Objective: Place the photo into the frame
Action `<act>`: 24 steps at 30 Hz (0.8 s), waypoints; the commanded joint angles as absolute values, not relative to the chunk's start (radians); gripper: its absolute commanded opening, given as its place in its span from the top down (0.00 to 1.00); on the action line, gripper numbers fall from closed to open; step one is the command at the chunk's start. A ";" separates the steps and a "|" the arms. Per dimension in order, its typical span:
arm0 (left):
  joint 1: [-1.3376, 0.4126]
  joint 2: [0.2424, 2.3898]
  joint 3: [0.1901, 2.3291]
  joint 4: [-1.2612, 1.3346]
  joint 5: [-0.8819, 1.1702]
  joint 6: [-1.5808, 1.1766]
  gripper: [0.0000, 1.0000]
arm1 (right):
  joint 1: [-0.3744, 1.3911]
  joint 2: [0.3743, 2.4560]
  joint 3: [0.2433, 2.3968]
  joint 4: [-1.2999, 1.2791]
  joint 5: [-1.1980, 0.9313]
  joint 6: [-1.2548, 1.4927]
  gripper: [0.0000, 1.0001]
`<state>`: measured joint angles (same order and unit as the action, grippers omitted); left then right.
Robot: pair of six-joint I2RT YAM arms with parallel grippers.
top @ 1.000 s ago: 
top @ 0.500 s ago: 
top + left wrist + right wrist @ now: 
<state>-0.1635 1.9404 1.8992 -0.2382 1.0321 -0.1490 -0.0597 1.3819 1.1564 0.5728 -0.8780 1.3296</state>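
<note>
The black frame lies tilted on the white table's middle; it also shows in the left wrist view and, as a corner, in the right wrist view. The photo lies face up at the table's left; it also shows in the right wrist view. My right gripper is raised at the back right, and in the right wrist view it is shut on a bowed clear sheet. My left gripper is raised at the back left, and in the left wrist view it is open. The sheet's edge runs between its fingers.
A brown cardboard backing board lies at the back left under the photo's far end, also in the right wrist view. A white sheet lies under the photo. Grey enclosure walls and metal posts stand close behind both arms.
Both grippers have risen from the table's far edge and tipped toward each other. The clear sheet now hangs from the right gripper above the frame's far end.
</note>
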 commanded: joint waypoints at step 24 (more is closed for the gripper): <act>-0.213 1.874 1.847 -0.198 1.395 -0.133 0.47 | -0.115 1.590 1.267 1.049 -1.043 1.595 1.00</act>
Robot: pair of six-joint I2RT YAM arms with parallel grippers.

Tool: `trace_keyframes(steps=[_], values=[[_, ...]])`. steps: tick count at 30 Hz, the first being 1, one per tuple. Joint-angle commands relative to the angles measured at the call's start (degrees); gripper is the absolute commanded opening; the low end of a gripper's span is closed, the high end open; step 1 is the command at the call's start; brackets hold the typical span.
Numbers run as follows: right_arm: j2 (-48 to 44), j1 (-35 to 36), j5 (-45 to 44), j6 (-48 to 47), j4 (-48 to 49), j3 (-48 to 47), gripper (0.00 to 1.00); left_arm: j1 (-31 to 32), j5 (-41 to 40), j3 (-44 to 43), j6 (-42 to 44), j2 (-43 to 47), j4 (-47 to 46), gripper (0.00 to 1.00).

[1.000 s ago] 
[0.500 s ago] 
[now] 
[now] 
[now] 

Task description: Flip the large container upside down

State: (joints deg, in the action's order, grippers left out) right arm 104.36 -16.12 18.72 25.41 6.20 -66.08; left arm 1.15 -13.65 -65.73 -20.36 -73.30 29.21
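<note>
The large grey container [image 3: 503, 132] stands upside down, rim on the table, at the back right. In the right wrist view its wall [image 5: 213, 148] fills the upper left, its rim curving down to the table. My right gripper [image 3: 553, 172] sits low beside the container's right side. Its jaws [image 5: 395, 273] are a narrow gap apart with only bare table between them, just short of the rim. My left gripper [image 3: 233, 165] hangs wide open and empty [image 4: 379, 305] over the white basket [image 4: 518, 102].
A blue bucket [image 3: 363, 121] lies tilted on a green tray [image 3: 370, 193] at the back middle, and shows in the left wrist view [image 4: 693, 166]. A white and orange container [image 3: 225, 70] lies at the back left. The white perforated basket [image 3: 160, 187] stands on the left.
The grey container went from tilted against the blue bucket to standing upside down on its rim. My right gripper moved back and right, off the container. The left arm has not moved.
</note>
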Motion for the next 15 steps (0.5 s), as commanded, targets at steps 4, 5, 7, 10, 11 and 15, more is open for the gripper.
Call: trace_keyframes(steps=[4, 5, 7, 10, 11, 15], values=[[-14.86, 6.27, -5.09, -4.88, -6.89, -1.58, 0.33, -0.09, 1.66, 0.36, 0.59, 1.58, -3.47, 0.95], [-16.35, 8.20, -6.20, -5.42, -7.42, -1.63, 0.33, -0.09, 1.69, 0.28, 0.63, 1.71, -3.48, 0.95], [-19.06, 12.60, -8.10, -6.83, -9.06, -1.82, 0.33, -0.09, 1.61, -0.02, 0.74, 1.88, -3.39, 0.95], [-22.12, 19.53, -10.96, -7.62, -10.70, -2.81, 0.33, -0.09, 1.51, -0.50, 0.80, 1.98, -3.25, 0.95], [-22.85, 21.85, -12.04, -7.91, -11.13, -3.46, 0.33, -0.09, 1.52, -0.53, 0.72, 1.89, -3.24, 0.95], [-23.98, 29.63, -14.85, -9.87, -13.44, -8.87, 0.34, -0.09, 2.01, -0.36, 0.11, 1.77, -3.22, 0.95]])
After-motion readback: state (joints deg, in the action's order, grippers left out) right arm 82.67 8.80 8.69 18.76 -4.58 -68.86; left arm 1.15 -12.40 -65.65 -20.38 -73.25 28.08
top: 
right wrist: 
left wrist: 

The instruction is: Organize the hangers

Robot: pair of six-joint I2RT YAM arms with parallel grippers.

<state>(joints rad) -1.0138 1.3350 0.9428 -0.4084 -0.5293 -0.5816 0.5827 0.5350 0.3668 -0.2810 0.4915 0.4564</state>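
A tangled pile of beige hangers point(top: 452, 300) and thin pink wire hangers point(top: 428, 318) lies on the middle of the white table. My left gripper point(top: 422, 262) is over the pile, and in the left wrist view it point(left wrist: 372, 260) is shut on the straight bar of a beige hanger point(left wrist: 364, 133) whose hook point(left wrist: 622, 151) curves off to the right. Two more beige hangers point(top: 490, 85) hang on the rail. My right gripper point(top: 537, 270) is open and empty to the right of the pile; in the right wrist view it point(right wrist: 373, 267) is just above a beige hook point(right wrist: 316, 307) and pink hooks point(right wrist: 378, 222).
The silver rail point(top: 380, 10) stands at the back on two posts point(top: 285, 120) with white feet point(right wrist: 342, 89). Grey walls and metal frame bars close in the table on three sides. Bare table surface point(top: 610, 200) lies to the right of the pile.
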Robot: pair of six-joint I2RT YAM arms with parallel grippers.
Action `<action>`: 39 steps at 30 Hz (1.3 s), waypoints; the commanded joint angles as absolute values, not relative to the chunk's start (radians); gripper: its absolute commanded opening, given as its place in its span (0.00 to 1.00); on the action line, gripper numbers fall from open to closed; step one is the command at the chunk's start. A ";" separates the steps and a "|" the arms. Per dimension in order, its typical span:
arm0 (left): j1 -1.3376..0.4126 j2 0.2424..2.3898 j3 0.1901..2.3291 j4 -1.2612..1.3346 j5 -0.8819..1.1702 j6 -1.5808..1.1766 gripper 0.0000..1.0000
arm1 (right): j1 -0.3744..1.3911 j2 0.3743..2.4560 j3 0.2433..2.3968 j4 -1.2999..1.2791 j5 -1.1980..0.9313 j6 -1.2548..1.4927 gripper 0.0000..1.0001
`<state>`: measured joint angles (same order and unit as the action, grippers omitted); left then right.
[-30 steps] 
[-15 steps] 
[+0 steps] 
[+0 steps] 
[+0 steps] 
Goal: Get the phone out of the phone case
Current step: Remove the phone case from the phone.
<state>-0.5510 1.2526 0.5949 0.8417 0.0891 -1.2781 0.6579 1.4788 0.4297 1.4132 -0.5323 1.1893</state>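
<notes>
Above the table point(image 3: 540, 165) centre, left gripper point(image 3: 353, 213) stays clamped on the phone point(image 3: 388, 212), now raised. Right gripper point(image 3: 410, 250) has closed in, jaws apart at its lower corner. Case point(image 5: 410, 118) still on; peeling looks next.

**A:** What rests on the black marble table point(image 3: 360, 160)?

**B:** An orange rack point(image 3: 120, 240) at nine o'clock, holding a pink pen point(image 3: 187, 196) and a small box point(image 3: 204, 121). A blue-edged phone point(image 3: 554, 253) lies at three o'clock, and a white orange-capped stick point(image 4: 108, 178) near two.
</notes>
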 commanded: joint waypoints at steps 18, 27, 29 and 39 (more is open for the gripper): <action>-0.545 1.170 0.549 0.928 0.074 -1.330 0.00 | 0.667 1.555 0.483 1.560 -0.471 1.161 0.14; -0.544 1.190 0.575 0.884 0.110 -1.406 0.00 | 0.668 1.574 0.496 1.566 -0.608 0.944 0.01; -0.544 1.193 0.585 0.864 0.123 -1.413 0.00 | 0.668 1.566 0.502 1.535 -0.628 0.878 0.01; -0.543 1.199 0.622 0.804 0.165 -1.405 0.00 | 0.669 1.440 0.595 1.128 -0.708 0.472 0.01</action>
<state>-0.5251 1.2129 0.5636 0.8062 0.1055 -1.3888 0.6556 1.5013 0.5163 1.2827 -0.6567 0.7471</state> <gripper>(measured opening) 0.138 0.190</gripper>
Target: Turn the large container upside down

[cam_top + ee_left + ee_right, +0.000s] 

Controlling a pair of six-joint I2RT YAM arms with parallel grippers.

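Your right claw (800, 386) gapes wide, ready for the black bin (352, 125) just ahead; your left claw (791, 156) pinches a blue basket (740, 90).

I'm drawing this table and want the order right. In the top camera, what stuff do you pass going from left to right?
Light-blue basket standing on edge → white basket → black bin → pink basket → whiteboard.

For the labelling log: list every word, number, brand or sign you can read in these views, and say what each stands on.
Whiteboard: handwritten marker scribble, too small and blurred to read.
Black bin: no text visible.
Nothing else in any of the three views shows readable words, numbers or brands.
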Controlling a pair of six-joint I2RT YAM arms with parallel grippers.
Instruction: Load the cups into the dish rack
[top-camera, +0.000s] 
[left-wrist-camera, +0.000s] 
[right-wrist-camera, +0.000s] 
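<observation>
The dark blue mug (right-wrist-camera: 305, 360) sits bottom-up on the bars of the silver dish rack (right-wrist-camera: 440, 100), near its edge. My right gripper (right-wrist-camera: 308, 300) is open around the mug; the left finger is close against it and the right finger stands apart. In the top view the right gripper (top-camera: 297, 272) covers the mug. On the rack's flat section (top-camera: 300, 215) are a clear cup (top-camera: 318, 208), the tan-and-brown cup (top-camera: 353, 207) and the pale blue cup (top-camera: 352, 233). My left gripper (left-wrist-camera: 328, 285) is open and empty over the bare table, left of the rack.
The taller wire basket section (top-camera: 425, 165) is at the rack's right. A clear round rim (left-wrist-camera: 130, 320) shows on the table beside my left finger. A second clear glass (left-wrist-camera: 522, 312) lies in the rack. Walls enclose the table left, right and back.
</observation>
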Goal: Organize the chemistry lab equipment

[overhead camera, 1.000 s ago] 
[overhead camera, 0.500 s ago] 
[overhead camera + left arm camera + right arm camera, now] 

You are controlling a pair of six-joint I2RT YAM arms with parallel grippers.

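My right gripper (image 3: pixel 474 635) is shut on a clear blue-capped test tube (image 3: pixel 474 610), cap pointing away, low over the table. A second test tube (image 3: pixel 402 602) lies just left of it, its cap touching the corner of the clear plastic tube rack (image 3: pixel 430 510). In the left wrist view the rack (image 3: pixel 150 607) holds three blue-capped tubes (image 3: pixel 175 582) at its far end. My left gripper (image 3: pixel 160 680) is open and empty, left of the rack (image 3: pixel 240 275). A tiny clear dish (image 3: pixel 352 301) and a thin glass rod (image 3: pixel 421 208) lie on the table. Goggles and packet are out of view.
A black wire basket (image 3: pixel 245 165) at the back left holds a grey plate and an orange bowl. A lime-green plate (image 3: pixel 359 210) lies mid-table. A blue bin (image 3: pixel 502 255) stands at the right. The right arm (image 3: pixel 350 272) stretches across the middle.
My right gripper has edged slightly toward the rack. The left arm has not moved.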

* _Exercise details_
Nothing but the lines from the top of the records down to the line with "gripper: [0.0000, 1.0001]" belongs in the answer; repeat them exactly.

* _Task answer_
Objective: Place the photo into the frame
Action `<act>`: 24 steps at 30 Hz (0.8 s), waypoints; the commanded joint angles as absolute values, not relative to the chunk's start (radians); gripper: its absolute commanded opening, given as its place in its span from the top down (0.00 to 1.00); on the action line, gripper numbers fall from closed to open; step one is the command at the chunk's start. A ";" separates the steps and a "|" the arms. Per dimension in order, its typical span:
arm0 (left):
  joint 1: [-1.3376, 0.4126]
  joint 2: [0.2424, 2.3898]
  joint 3: [0.1901, 2.3291]
  joint 4: [-1.2612, 1.3346]
  joint 5: [-0.8819, 1.1702]
  joint 6: [-1.5808, 1.1766]
  gripper: [0.0000, 1.0000]
arm1 (right):
  joint 1: [-0.3744, 1.3911]
  joint 2: [0.3743, 2.4560]
  joint 3: [0.2433, 2.3968]
  joint 4: [-1.2999, 1.2791]
  joint 5: [-1.1980, 0.9313]
  joint 6: [-1.2548, 1.4927]
  gripper: [0.0000, 1.0001]

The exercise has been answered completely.